A 19th-century mechanical trade school flanked by public housing towers might seem an unlikely setting for artistic revival, but Melbourne’s visionary urges are not easily bound by convention. The Collingwood Arts Precinct, opening in February, is a trio of three-story buildings that were left derelict when classes ceased 10 years ago. They will soon be open to the public, and home to a thriving community of potters, painters, and sculptors; a public radio station; a band rehearsal space; artist-run galleries; and the Social Studio, a nonprofit incubator for refugee- and migrant-founded fashion labels. There’s a restored Keith Haring mural from 1984 depicting a giant caterpillar, a café for refueling, and acrobats, too—Australia’s leading troupe, Circus Oz, is based here. The debut of Collingwood is indicative of the city’s boundary-pushing arts scene—one that started in the 1990s with graffiti-covered alleys, seemingly endless numbers of independent galleries, and the kind of public art projects that simply don’t exist anywhere else in Australia.

Across town from Collingwood in the bohemian seaside enclave of St. Kilda, meanwhile, hotelier and art collector Louis Li is opening his latest acquisition, Rain Room, in a pop-up space through January, managed by the Australian Centre for the Moving Image. It’s a surreal interactive experience of sensor-activated rain showers by London art collective Random International, and was previously exhibited at that city’s Barbican Centre, and MoMA in New York. In 2022, it will be installed permanently on the roof of Li’s forthcoming downtown hotel, the ultraluxe Jackalope, whose sister property on the Mornington Peninsula—an art gallery/hotel hybrid about an hour’s drive south of Melbourne—has garnered rave reviews since opening in 2017.
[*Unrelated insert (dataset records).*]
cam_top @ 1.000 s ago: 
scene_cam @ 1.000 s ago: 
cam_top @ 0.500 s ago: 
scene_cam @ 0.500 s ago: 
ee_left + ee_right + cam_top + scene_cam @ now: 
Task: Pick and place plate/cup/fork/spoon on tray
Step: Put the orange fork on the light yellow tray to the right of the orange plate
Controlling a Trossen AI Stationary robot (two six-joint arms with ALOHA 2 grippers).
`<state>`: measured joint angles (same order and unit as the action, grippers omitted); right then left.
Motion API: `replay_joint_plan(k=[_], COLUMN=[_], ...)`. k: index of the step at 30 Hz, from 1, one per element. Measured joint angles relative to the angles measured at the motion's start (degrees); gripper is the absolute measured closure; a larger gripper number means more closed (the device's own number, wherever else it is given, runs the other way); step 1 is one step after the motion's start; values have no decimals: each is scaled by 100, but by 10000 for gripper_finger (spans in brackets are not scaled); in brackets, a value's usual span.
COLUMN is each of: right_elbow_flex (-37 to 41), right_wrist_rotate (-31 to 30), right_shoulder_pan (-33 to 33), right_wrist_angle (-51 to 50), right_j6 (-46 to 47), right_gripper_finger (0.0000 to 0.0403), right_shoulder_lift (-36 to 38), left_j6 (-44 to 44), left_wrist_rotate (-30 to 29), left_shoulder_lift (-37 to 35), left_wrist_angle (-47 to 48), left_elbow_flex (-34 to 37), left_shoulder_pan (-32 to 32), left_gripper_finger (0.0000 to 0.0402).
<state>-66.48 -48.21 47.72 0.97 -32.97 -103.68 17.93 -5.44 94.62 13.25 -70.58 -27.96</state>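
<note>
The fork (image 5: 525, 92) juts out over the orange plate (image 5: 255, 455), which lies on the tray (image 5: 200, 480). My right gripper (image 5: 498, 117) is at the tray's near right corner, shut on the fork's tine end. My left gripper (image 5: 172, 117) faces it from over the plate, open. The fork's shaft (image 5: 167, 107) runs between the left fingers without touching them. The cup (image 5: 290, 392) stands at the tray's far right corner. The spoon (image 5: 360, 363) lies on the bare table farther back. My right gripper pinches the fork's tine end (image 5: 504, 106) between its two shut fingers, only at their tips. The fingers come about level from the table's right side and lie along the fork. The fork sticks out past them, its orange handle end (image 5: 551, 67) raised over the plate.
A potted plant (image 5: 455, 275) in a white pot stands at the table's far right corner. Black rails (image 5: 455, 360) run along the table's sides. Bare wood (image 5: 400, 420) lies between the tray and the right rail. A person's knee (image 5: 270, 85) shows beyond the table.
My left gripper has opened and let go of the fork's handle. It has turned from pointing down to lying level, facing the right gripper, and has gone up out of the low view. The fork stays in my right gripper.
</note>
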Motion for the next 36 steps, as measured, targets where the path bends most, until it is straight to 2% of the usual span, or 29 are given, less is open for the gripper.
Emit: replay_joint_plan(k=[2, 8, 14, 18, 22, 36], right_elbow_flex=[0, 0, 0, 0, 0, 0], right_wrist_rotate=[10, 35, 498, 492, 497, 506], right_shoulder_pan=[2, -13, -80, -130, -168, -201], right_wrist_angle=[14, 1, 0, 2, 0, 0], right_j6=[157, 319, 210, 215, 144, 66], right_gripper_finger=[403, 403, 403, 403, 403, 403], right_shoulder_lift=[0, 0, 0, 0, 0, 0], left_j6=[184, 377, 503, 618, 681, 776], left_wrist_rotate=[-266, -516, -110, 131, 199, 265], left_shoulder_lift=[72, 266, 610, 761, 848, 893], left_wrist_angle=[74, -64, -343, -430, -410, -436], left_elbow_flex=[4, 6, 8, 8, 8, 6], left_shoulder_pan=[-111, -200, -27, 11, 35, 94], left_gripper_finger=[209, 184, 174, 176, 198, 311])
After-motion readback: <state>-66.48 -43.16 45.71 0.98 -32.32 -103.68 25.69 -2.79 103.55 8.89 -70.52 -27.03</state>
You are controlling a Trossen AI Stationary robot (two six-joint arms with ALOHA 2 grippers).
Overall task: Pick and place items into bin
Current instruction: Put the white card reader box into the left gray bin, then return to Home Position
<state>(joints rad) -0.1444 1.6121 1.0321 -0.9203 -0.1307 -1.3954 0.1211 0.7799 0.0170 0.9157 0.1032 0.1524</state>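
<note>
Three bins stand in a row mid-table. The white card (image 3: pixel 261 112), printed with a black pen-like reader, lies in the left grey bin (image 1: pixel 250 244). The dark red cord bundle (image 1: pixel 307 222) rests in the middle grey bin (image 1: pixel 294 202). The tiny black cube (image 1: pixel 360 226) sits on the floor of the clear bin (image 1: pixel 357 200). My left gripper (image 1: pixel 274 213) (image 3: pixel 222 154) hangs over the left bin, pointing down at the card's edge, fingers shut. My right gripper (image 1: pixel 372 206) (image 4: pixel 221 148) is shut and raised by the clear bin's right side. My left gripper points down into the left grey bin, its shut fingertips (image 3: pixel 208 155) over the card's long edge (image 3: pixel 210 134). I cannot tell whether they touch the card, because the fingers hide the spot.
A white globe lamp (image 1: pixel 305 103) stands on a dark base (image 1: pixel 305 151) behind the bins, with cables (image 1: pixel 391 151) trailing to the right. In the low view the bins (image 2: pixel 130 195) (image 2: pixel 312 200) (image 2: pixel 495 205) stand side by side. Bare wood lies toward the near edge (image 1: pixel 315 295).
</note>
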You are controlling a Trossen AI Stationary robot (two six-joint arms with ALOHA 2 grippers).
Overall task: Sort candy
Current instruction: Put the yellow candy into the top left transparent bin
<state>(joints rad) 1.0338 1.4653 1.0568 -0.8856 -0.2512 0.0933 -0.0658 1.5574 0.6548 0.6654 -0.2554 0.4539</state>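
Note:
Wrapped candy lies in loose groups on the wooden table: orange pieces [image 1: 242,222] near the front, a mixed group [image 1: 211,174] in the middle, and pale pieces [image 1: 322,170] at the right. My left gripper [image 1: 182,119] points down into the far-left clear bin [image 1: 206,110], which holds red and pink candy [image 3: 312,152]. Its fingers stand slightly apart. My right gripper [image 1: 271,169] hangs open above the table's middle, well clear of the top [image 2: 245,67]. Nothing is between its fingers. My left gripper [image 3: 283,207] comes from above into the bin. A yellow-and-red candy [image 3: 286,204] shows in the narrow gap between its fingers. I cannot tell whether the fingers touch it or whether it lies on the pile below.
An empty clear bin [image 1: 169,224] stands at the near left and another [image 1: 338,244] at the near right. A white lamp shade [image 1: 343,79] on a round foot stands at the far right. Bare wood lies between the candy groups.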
Over in Southbank, a neighborhood lining the Yarra River, you’ll find the city’s traditional cultural heart represented by a collection of high-profile institutions. With its Eiffel-inspired steeple, the Arts Centre Melbourne is the continent’s largest, and busiest, performing-arts space. Beside it is the National Gallery of Victoria, Australia’s most visited art venue. But even this illustrious compound is getting a shake-up: last year, the Buxton Contemporary opened on the campus of the Victorian College of the Arts. Exhibitions have included a survey of national identity, imagined by a group of Aussie artists like Ali Gumillya Baker, Callum Morton, and Siying Zhou. And the NGV is preparing a third Southbank campus, NGV Contemporary, which will be Australia’s largest gallery of contemporary art and design when it opens in 2025.